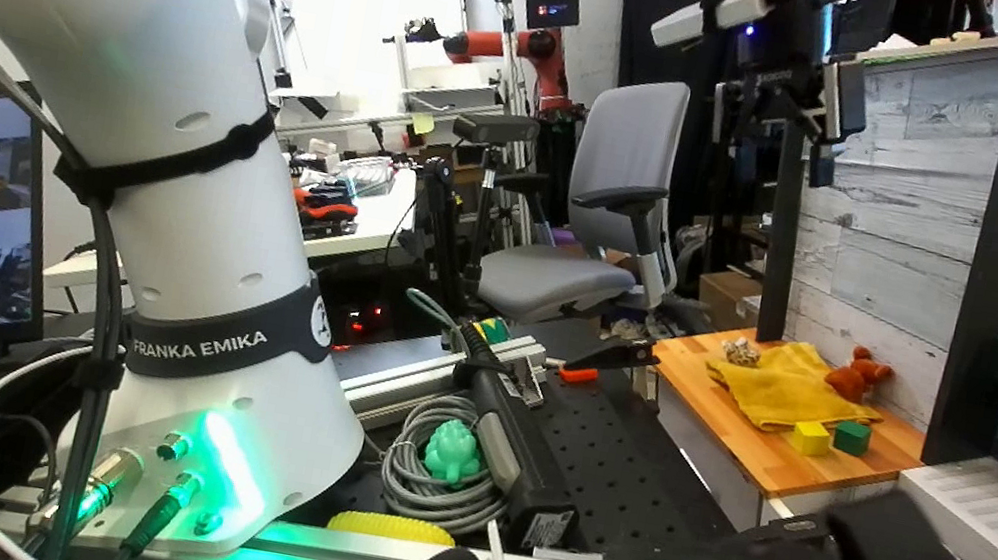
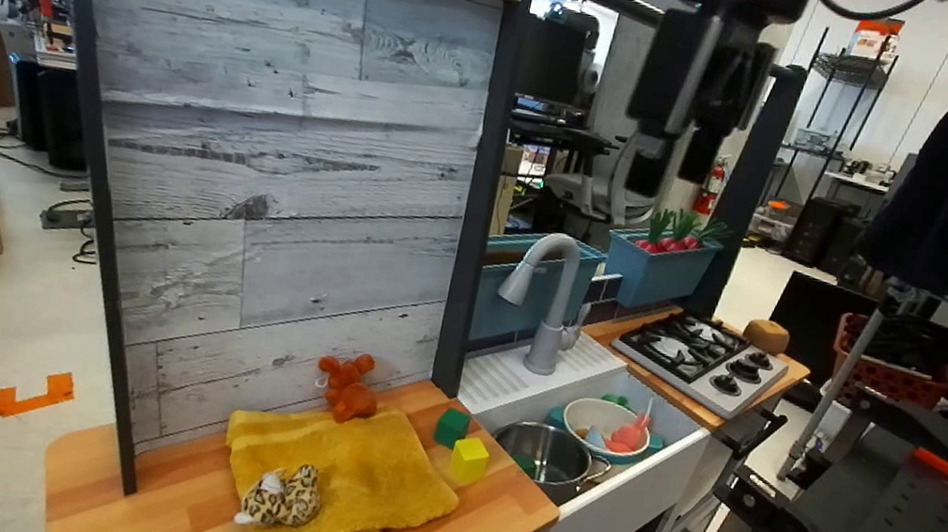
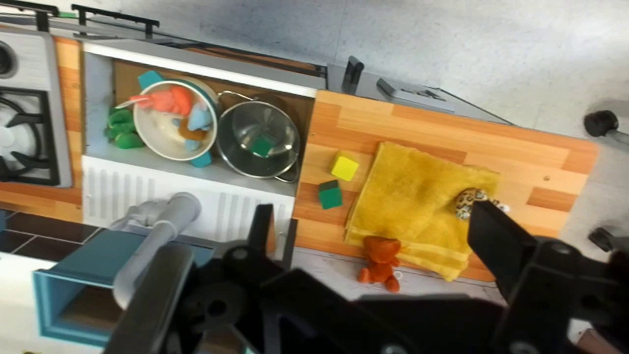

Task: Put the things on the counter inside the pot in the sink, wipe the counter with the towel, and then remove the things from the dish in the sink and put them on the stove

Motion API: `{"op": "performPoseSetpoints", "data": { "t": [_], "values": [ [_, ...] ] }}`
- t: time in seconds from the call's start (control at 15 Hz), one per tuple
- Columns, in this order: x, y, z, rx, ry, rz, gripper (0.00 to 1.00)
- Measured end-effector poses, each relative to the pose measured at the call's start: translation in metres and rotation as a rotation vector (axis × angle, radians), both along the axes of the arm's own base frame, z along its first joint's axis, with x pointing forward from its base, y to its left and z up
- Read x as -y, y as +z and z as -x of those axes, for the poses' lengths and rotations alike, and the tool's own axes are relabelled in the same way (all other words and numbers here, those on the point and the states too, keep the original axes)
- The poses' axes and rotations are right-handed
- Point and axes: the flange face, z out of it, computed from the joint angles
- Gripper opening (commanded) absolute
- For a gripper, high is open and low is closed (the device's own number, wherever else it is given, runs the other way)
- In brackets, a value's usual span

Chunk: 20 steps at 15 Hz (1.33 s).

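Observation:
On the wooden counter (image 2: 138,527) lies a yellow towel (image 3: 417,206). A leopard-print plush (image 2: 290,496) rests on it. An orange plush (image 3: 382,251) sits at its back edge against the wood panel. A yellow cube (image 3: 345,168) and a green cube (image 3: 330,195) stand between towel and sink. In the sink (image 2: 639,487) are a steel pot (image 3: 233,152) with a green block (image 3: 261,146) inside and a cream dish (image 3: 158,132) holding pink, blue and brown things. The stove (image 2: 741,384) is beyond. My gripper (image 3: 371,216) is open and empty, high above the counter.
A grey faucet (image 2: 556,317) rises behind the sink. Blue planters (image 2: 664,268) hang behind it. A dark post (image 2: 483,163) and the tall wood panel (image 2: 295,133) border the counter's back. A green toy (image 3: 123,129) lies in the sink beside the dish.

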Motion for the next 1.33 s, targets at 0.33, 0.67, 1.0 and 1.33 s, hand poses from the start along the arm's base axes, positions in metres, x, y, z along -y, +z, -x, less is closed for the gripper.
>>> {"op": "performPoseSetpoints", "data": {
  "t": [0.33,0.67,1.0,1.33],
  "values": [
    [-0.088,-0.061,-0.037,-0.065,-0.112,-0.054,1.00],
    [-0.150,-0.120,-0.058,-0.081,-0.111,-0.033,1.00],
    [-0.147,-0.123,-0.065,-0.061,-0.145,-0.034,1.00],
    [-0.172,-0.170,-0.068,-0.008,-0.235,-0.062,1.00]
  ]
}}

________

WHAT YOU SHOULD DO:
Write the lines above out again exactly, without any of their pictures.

TASK RESULT:
Task: Put the things on the counter inside the pot in the sink, wipe the counter with the towel, and then remove the things from the dish in the sink and put them on the stove

Motion API: `{"op": "performPoseSetpoints", "data": { "t": [_], "values": [ [_, ...] ] }}`
- t: time in seconds from the call's start (control at 15 Hz), one per tuple
- Columns, in this order: x, y, z, rx, ry, rz, gripper (0.00 to 1.00)
- Measured end-effector poses, each relative to the pose measured at the call's start: translation in metres and rotation as a rotation vector (axis × angle, radians), both along the axes of the arm's own base frame, z along its first joint's axis, with x pointing forward from its base, y to its left and z up
- Read x as -y, y as +z and z as -x of those axes, for the poses' lengths and rotations alike, and the tool's own axes are relabelled in the same way (all other words and numbers here, those on the point and the states too, keep the original axes)
- The poses' axes and rotations are right-handed
- Point and axes: the flange face, z out of it, computed from the joint angles
- Gripper opening (commanded) absolute
- For a gripper, high is open and low is closed (the device's own number, wherever else it is given, runs the other way)
- In brackets, a value's usual span

Chunk: 20 steps at 15 Hz (1.33 s).

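Observation:
On the wooden counter (image 2: 138,527) lies a yellow towel (image 3: 417,206). A leopard-print plush (image 2: 290,496) rests on it. An orange plush (image 3: 382,251) sits at its back edge against the wood panel. A yellow cube (image 3: 345,168) and a green cube (image 3: 330,195) stand between towel and sink. In the sink (image 2: 639,487) are a steel pot (image 3: 233,152) with a green block (image 3: 261,146) inside and a cream dish (image 3: 158,132) holding pink, blue and brown things. The stove (image 2: 741,384) is beyond. My gripper (image 3: 371,216) is open and empty, high above the counter.
A grey faucet (image 2: 556,317) rises behind the sink. Blue planters (image 2: 664,268) hang behind it. A dark post (image 2: 483,163) and the tall wood panel (image 2: 295,133) border the counter's back. A green toy (image 3: 123,129) lies in the sink beside the dish.
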
Motion for the next 1.33 s, targets at 0.33, 0.67, 1.0 and 1.33 s, hand poses from the start along the arm's base axes, positions in metres, x, y, z along -y, +z, -x, less is closed for the gripper.
>>> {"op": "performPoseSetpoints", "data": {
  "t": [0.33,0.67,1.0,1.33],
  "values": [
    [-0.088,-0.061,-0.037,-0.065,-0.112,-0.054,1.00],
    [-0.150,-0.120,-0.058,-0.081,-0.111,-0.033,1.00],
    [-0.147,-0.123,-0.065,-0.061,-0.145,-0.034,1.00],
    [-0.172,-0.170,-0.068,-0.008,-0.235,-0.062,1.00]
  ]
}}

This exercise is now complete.